El Chejov estadounidense regresa a las librerías con Cuentos, compilación de su literatura breve.Sus mejores relatos también conviven con Fall River, reunión de sus cuentos de aprendizaje, que anunciaba su ascenso como el gran escritor de la clase media gringa
Cuando descubrimos una vieja foto de la juventud,
sentimos vergüenza y nos congratulamos de la mejoría. El paso del
tiempo, a menudo, supera la magia del Photoshop. Con la literatura,
también ocurre.
Los primeros escritos siempre suelen ser obras menores. ¿Incluso
cuando hablamos de John Cheever? Quizás. “Peor” se define como “de menor
calidad”, pero la “calidad” sigue presente en el significado.
Fall River (Tropo editores, 2010), por ejemplo. Esta pequeña colección de relatos cheeverianos nos adentra en los principios del escritor nacido en Massachusetts, ganador del Pulitzer y considerado el Chejov norteamericano. En este puñado de cuentos –Río de otoño, La corista o Cena en familia- descubrimos `lo peor´ de Cheever, sus comienzos como escritor.
“Este libro recopila 13 especímenes de lo que se conoce, como
`relatos de aprendizaje´. Lo que no significa que sean relatos de
aprendizajes comunes, porque quien los firma es un aprendiz de John
Cheever”, escribe en el prólogo Rodrigo Fresán.
Sin embargo, emerge de la veta un diamante en bruto que ciega con su brillo. Es Autobiografía de un viajante, un cuento oportuno para los tiempos que corren.
Autobiografía de un viajante narra el ascenso del hijo de
una viuda, de familia pobre, que abandona la escuela, trabaja de botones
y conserje, hasta que consigue un empleo en una fábrica de zapatos.

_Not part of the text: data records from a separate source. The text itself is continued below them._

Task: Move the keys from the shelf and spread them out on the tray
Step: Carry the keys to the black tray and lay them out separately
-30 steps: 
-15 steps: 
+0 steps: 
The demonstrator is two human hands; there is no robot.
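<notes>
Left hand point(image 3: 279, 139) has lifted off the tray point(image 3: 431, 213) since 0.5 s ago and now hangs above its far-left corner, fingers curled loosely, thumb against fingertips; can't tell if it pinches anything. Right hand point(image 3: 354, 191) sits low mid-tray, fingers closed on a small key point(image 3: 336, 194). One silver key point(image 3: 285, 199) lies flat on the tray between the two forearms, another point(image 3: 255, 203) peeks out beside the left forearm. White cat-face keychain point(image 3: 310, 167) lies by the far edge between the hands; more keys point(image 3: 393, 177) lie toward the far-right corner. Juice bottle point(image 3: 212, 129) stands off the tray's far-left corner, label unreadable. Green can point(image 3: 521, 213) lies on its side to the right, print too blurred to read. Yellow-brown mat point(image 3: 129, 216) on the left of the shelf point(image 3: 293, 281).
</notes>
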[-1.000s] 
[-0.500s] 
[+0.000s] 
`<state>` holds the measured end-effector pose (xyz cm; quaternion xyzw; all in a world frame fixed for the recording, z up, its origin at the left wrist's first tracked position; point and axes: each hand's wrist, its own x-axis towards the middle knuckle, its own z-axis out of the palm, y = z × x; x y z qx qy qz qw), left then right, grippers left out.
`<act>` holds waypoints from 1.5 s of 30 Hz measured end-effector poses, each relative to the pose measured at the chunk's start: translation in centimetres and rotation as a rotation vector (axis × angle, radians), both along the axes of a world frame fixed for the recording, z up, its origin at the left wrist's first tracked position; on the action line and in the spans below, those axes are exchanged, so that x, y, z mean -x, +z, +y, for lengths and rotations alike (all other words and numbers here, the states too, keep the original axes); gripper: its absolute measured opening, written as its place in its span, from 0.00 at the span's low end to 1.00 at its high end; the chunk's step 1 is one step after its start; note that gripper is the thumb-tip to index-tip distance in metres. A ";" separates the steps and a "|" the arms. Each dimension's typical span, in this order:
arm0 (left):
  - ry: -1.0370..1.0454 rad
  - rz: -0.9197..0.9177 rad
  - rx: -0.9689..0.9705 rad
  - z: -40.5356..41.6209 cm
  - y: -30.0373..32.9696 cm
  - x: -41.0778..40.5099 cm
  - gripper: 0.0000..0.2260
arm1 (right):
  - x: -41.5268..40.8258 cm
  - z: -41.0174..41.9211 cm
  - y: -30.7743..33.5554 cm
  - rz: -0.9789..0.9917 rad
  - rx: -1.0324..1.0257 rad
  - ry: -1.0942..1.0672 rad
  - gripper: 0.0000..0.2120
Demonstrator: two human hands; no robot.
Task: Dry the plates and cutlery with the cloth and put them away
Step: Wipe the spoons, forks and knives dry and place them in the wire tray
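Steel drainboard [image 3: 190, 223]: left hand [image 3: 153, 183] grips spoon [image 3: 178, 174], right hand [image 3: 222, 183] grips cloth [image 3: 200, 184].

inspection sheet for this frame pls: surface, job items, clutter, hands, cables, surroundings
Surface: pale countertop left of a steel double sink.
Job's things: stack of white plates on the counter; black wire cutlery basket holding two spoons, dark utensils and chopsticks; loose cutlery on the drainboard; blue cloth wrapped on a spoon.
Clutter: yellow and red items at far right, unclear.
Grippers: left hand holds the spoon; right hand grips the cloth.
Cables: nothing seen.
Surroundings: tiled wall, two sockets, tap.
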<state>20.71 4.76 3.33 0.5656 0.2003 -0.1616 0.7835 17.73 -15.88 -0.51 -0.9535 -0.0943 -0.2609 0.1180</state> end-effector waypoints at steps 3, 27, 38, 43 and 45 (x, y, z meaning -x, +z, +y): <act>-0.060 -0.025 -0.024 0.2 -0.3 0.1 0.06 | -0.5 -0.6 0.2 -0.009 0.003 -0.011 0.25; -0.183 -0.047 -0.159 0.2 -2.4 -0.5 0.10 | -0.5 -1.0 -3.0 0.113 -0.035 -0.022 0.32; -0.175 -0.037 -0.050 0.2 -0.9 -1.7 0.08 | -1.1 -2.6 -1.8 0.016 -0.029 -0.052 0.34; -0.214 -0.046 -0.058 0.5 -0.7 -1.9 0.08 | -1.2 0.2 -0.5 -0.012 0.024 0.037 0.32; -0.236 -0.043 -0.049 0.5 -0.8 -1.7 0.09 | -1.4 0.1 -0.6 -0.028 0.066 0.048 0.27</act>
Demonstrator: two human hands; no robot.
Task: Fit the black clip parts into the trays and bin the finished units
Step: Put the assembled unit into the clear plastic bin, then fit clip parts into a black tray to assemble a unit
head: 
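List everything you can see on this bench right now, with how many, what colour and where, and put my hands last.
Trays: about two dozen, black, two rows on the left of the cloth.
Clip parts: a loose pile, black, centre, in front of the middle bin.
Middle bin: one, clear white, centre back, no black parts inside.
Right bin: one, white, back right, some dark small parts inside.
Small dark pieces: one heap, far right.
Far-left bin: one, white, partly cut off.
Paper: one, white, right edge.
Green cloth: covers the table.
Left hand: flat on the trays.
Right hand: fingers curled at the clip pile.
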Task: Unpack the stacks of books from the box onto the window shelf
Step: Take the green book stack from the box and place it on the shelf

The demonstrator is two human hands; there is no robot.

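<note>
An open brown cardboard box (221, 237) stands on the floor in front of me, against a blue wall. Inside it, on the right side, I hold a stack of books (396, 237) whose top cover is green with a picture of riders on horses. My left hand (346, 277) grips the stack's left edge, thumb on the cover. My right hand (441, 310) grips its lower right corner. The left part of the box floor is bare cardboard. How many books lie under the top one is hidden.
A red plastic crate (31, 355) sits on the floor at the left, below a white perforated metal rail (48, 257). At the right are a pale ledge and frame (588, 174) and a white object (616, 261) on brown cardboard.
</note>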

Cuando logra convertirse en viajante de comercio, vendiendo género por todos los Estados Unidos,
logra una carrera meteórica como comercial (“la mitad del tiempo tenía
más dinero del que podía gastar”). Poco a poco, Cheever nos lleva de la
mano en esta biografía de éxito hasta que llega el crash del 29 y todo
se trunca:
“Después, traté de encontrar otra empresa de zapatos, pero no pude
encontrar ninguna. (…) Todas estaban cerrando. (…) Cuando cumplí 62 años
no tenía trabajo. Mi póliza de seguros venció. (…) Mis amigos están
muertos. (…) Hemos sido olvidados como viejas guías telefónicas”,
culmina Cheever.
Hoy, la relectura de este cuento cobra mucho más sentido si lo trasladamos a la realidad de España, Italia o Grecia. Cheever se adelantó a su tiempo, o tal vez, lo que trataba de decirnos es que todo se repite.

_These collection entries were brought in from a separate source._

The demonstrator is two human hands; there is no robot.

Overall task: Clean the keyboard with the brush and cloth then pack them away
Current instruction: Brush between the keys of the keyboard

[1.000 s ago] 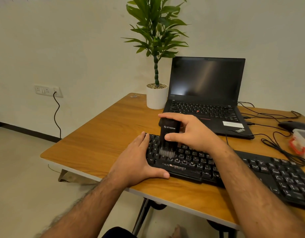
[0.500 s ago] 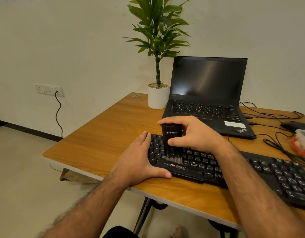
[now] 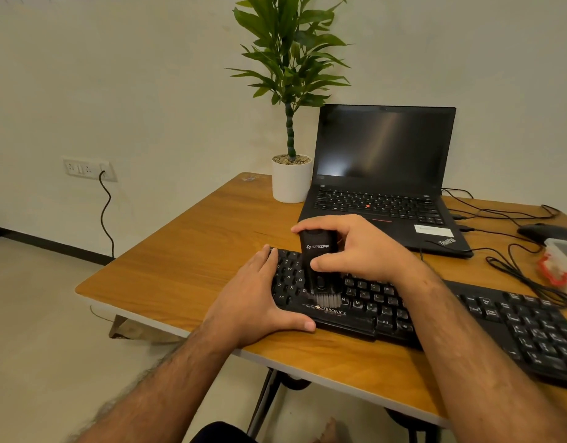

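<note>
Black and wide, a Zebronics keyboard point(image 3: 435, 318) lies along the near edge of a wooden table point(image 3: 186, 266), running off to the right. The person's right hand point(image 3: 355, 251) is closed around a black Striff cleaning brush point(image 3: 318, 266), thumb on its front and fingers curled over its top, holding it upright with the pale bristles pressed onto the keys near the keyboard's left end. The left hand point(image 3: 256, 302) lies flat and open over the keyboard's left end, thumb along the near edge, gripping nothing. Farther back sits an open ThinkPad laptop point(image 3: 384, 180) with a dark screen, and a green plant in a white pot point(image 3: 291, 179) stands just left of it. Black cables point(image 3: 515, 263), a dark mouse point(image 3: 541, 233) and a clear container point(image 3: 563, 251) with a red clasp lie at far right. No cloth is visible.
</note>
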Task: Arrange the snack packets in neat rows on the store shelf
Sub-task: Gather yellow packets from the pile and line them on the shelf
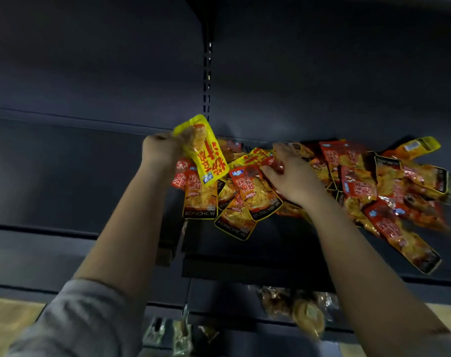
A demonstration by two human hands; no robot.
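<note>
Nearest to us, below the working level, a lower shelf carries a few clear-wrapped snacks, blurred and not part of what we are handling. Our grey sleeve and both bare forearms rise from there toward the dark shelf above.

Our left hand is closed in a pinch on a yellow packet, lifted clear above the pile. Its long axis runs steeply, tilted a little from upright, the held end up and away from us and the printed lower end hanging toward the packets beneath.

Our right hand lies fingers down on the heap of red and orange packets; the fingers curl into the heap, but we cannot tell whether they actually grip one. Just beside this hand, between the two hands, a second yellow packet lies half buried and lengthwise across the shelf.

The heap sprawls from the middle to the right, packets overlapping at every angle, some overhanging the front edge. No rows exist yet, so we judge the task barely begun. The bare stretch of shelf lies to the left of the lifted packet, so the left hand is the nearer one to set it down there. Behind everything stands the dark back panel with its slotted upright.
</note>
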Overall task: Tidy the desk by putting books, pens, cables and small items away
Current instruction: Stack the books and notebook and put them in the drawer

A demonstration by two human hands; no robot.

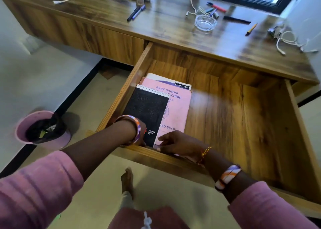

Si en Fall River encontramos los peores cuentos de Cheever, en La geometría del amor (Emece, 2002) está su excelencia. Este libro de culto posee gemas como El ladrón de Shady –con uno de sus más portentosos comienzos-, El nadador –que interpretó para el cine Burt Lancaster- o la rareza de El enorme receptor de radio.
Justo este mes, su obra breve regresa a las librerías, como una bocanada de esperanza entre tanto best seller. Se reúne bajo el título Cuentos (RBA, 2012), compilación que cohabita con la reedición también de su novela Falconer.
Con estos tres ejemplares de una extensa bibliografía, el lector
profano -y el devoto de Cheever- pueda rastrear la evolución del
escritor estadounidense, desde su aprendizaje hasta su cénit.
La crítica siempre compara la equidistancia de Cheever (falsa plenitud) con Raymond Carver
(doloroso vacío). No en vano, Carver retrata personajes desdichados que
deambulan por un infierno del que nunca saldrán. En cambio, Cheever
estropea los falsos paraísos (Cheever Country) y convierte a sus
protagonistas en ángeles caídos –o a punto de sufrir una dolorosa
caída-.
Aunque, tal vez, la mejor descripción de aquel escritor de los
barrios residenciales del extrarradio, aquel que pergeñaba sus relatos
en calzoncillos en su cocina, sea la que dieron otros autores que le
sucedieron.
"Su intención no fue solo hallar evidencia de una vida moral en el
caos de una sociedad, sino también brindarnos la poesía de ese asombro,
estupendo y ensoñador mundo en que vivimos", dijo de él Saul Bellow.